Or maybe the Father was referring to whatever the YED did to him as a baby?
Supernatural 1: Saving People, Hunting Things - the Family Business
[NAFDA]. This is where we talk about the CW series Supernatural! Anything that's aired in the US (including promos) is fair game. No spoilers though -- if you post one by accident, an admin will delete it.
Maybe I could be saved. Oh Sam.
This was the first time I felt like maybe JP was going to grow up to be a decent actor--more than hitting his mark, staying in his light, and saying his lines. Very deeply felt and underplayed. Beautiful.
Oh, the completely gratuitous hand-and-flask porn.
Bless you, Show.
The end is the only thing that pings me. Sam:What did you see? Dean: Maybe, God's Will.
Huh. I've seen a lotta things that looked more like God's Will than that coincidental auto accident. I don't think God smites someone down whenever something falls off the back of a truck and crashes through the car behind it. I know it is "buy-able", but still, I would have liked to have had it sold just a little more to feel Dean's being able to open himself up to believe.
...or maybe Sam's sin was bringing Dean back from the grips of death?
But I think the point was these were people who needed saving, redemption, and I think a part of that is realizing that you have a choice. That, down the road, Sam would be put in situations that would (try to) tempt him to work for the YED, that this is one of his paths that he needs to be steered from... and I'm babbling and make no sense to my own self...
Maybe I could be saved. Oh Sam.
And then Dean's "Maybe God's will."
I don't think anyone, if you believe that way, is *without* sin. Even a priest will covet or whatever. I guess it struck me that Father Gregory seemed to choose people so clearly in despair, broken, sinned (or even sinned against?) to *carry out* his work, that appearing to Sam struck me as out of the pattern.
Of course, the people he chose to act for him were also people who possibly needed or wanted redemption, so...

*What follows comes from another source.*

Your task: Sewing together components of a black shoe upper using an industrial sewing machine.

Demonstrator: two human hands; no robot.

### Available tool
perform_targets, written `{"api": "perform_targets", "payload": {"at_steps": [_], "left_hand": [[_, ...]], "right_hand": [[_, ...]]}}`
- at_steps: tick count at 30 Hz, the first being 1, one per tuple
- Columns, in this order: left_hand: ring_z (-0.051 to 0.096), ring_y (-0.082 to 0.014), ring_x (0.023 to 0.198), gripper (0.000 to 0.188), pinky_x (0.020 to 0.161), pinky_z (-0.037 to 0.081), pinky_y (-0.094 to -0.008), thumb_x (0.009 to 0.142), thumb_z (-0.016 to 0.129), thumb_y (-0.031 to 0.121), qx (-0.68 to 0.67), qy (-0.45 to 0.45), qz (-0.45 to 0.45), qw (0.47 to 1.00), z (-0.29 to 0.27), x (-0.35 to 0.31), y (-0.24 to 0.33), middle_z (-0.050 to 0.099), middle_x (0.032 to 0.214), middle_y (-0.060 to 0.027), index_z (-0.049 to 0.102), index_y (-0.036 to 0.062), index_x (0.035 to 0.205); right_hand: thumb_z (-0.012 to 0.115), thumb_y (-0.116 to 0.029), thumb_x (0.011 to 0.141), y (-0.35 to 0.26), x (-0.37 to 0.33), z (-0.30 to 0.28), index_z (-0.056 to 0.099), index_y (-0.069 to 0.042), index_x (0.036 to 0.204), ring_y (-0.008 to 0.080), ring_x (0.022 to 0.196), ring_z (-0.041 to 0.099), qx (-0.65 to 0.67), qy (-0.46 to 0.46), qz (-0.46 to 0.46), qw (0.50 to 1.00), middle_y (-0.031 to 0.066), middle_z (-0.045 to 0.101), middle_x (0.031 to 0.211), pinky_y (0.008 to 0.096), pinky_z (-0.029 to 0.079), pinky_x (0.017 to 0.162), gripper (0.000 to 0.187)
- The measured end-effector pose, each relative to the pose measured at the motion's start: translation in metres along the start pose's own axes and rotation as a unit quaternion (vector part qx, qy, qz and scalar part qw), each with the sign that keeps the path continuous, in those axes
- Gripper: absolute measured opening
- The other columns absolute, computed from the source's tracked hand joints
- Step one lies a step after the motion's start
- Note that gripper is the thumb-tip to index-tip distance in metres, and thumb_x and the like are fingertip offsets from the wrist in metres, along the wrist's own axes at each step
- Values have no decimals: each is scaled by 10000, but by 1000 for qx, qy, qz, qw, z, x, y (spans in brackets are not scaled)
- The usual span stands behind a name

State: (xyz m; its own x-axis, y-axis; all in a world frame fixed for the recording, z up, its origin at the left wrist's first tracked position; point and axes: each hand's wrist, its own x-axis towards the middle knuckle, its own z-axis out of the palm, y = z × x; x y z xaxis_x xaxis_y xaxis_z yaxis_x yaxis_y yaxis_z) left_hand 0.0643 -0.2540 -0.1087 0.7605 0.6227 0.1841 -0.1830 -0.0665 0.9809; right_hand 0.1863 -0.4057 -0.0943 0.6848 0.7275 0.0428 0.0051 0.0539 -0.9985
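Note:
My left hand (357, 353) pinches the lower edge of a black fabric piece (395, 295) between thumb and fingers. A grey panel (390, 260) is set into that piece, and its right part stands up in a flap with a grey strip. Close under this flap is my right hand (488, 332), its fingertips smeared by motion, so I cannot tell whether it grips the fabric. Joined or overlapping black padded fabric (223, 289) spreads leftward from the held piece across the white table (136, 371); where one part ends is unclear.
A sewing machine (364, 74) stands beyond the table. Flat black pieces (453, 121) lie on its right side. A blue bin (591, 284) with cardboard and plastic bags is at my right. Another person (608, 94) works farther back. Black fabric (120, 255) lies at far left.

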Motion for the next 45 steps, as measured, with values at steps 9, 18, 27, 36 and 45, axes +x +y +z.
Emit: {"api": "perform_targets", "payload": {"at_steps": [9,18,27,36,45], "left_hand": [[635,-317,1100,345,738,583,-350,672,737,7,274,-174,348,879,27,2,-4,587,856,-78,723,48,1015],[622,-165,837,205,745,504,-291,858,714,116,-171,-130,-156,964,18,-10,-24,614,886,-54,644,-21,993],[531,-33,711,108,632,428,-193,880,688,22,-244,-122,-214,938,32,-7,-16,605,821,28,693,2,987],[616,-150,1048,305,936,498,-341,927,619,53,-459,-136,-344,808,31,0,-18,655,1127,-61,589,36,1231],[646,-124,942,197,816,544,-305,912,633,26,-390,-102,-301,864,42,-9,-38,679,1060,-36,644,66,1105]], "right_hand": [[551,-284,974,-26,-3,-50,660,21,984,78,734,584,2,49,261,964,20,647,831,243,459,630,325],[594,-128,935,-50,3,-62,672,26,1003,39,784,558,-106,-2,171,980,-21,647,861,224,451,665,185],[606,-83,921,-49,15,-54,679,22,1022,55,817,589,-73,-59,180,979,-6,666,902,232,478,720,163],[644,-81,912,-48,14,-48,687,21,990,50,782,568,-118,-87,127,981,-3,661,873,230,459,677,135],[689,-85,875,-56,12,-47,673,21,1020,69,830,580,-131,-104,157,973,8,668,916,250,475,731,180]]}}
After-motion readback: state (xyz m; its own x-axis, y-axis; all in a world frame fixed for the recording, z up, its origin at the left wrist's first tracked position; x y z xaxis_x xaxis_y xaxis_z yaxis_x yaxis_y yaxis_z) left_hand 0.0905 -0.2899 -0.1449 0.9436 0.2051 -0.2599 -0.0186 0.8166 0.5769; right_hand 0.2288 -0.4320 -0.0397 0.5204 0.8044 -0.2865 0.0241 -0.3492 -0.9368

Sam is just so. sad. and broken there at the end, so disappointed. And the line where Dean says he's looking out for him, and he says, "I know, but you're only one person. I was hoping something else would be looking out, too" ... GUH.

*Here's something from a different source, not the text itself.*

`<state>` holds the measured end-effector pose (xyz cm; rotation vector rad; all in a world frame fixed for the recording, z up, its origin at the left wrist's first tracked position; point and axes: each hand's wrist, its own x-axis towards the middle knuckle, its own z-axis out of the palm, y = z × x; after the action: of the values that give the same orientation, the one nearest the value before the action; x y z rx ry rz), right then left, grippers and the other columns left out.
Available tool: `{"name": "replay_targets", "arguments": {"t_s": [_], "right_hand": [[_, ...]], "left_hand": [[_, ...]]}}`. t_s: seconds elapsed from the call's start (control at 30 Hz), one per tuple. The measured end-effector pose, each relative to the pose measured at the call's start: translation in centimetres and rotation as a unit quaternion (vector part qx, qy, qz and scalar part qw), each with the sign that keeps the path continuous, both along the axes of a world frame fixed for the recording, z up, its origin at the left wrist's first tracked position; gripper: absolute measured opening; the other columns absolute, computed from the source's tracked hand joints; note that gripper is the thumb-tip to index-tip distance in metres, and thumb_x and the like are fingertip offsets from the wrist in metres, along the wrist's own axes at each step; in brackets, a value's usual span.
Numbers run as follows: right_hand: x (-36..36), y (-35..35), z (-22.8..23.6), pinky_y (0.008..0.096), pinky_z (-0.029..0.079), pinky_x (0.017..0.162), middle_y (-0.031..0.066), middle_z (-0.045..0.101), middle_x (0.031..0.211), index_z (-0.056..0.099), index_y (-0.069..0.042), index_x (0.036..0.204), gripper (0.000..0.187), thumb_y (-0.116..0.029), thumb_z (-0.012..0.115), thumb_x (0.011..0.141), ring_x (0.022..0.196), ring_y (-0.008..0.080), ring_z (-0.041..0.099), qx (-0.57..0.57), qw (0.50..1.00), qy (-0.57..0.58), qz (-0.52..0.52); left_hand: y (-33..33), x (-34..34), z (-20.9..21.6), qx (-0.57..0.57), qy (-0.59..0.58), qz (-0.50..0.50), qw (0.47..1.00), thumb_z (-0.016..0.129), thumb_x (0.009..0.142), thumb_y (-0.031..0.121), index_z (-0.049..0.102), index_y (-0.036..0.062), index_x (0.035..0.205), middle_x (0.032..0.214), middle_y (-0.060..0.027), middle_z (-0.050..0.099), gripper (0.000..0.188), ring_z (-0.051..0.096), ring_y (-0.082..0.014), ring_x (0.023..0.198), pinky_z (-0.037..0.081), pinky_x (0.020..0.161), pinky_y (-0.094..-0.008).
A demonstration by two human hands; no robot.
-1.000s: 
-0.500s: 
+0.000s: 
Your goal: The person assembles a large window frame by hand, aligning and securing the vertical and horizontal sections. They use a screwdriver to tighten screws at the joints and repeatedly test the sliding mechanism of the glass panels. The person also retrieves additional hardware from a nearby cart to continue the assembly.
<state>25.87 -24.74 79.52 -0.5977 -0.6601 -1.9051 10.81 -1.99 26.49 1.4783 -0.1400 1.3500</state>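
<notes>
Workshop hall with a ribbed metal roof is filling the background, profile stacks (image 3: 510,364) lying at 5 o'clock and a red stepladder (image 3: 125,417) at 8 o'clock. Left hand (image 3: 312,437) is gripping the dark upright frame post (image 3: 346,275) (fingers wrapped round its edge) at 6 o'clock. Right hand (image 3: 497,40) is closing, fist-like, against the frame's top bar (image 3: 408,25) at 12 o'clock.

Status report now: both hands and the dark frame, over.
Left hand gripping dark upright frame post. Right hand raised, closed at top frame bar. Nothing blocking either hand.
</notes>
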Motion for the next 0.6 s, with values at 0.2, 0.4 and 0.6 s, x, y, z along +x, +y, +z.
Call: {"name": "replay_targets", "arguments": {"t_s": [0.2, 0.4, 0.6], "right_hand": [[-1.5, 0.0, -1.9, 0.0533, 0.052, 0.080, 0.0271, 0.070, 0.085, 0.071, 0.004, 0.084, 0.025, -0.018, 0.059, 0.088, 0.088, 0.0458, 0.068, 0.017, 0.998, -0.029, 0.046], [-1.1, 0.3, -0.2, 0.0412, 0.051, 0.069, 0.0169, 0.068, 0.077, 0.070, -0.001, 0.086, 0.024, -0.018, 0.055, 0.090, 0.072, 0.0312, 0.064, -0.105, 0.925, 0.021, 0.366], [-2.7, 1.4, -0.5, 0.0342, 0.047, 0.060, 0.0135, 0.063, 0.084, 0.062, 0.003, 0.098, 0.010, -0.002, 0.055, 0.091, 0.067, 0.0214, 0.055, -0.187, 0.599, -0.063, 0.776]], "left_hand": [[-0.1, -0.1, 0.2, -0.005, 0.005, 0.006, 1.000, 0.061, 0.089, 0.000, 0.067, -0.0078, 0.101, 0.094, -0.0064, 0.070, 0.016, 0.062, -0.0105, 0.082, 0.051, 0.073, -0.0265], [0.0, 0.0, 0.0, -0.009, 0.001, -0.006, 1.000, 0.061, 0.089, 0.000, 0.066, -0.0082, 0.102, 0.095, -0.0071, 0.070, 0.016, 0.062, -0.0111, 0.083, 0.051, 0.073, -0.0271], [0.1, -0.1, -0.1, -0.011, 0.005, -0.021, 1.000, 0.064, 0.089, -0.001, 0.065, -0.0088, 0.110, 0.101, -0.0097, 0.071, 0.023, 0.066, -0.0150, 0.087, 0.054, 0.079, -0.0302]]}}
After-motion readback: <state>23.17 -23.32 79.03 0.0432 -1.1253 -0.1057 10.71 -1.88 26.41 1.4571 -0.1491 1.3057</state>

Although, that plays so well into Dean's anxieties and self-worth issues. Will he be enough? Can he be enough? He loves Sam most. Why can't he save him, protect him?
Oh, SHOW.
Sam is just so. sad. and broken there at the end, so disappointed. And the line where Dean says he's looking out for him, and he says, "I know, but you're only one person. I was hoping something else would be looking out, too" ... GUH.
Although, that plays so well into Dean's anxieties and self-worth issues. Will he be enough? Can he be enough? He loves Sam most. Why can't he save him, protect him?
Oh, SHOW.
So much Yes.
Of course, the people he chose to act for him were also people who possibly needed or wanted redemption, so...
Ohh, this.
This ep is one hell of a kick in the teeth when you know that BUaBS is right after it (especially on first viewing, when you don't know what's going on with Sam)...
I don't think anyone, if you believe that way, is *without* sin. Even a priest will covet or whatever. I guess it struck me that Father Gregory seemed to choose people so clearly in despair, broken, sinned (or even sinned against?) to *carry out* his work, that appearing to Sam struck me as out of the pattern.Well, no. Noone is without sin. But Sam and Dean live through stealing, lie daily, break in to places, desecrate graves. I mean, yes, they are fighting against evil. But I don't think I can really say they are fighting *for good*, they are fighting against evil.
And Sam is in despair. His visions and what he might become? He made Dean promise to kill him. And while I think that was easier for Sam to ask, I don't think it was actually easy at all for him. I see Sam as broken a lot of the time. Guilty too, the demon killing his mom, killing Jess and causing all of this death and pain was because of him. Not his fault, and I don't blame him, but it's about Sam a lot of the time.